Report each line of the data that contains the string "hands".

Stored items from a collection
-- Opening Marker --

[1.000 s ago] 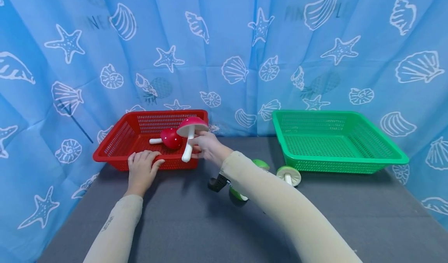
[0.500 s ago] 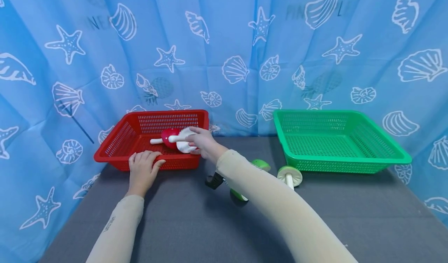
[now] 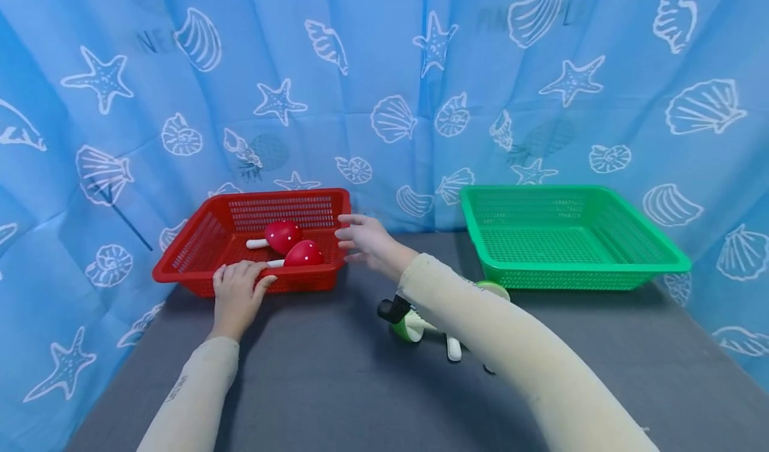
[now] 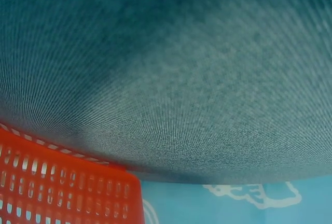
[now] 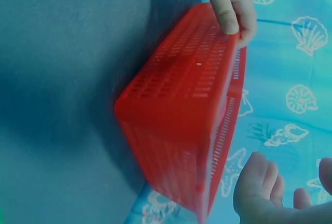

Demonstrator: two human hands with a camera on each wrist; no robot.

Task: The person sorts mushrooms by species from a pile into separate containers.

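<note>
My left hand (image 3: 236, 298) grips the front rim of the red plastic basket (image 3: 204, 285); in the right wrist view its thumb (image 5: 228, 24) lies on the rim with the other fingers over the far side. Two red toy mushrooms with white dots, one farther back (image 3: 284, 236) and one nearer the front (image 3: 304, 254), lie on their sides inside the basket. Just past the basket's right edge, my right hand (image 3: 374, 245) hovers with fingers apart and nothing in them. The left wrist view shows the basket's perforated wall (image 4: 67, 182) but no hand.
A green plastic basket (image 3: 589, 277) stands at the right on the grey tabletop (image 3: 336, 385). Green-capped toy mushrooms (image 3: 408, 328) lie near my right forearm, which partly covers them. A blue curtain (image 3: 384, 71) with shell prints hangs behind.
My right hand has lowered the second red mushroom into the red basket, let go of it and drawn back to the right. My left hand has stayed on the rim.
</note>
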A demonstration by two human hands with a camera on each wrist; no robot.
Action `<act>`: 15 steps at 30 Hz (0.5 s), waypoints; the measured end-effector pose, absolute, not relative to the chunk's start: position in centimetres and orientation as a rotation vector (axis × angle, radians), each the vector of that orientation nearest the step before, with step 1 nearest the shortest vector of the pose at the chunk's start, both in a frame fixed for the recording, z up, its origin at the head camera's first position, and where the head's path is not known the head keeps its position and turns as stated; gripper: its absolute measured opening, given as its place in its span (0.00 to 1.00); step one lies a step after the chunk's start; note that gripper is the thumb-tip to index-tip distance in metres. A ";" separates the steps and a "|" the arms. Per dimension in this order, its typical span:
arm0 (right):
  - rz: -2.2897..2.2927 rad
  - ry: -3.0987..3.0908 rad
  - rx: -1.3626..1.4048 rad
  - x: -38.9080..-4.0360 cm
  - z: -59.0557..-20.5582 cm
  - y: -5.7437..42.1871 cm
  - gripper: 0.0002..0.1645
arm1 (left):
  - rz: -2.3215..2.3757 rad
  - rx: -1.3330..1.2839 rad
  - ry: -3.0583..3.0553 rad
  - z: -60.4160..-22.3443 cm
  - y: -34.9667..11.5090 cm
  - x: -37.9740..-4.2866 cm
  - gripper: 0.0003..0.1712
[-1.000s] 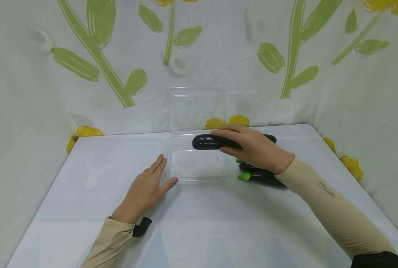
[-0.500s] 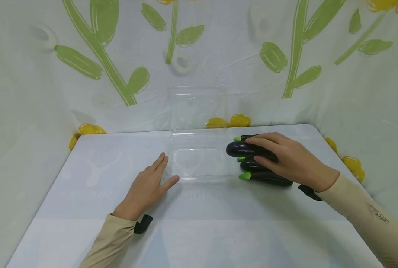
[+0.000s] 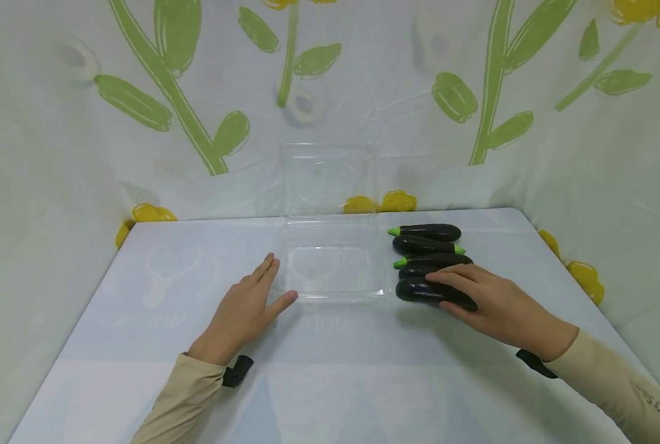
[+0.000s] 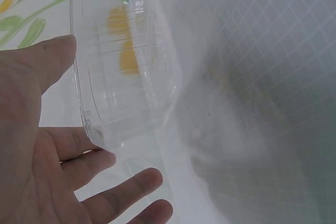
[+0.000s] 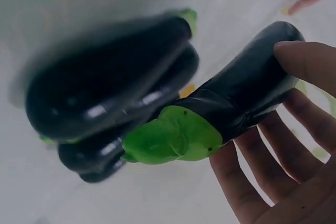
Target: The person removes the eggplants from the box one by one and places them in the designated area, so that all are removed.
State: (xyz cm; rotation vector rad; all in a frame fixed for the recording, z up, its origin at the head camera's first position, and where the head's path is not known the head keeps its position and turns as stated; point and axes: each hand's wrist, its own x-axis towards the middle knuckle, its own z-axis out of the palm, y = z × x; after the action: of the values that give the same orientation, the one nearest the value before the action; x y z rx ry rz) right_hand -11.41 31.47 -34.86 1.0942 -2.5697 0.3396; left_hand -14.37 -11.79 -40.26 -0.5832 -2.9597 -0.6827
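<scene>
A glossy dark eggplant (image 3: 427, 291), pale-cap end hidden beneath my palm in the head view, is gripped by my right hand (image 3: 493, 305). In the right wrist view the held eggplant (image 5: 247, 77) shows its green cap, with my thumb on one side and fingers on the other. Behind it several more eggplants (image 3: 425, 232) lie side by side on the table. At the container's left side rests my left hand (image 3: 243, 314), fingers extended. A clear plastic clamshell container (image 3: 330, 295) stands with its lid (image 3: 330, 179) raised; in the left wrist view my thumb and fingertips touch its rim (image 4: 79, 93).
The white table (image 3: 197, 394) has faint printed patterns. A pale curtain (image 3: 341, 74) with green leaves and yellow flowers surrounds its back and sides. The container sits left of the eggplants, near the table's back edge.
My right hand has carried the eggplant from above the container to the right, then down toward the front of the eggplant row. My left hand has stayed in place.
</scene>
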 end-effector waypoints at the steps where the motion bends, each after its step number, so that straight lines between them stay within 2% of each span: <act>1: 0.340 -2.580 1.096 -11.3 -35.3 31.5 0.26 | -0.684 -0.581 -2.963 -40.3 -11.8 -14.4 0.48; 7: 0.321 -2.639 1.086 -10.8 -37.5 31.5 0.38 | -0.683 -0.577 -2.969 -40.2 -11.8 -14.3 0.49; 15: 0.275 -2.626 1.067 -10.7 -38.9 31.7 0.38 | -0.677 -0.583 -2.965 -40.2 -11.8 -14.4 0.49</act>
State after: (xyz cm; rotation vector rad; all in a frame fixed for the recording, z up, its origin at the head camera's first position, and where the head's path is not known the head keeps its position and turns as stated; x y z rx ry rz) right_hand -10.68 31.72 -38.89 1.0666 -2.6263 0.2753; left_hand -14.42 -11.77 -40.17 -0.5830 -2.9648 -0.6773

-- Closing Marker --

RESULT BELOW:
Demonstrator: two human hands with a camera on each wrist; no robot.
A demonstration by two human hands with a camera on each wrist; no robot.

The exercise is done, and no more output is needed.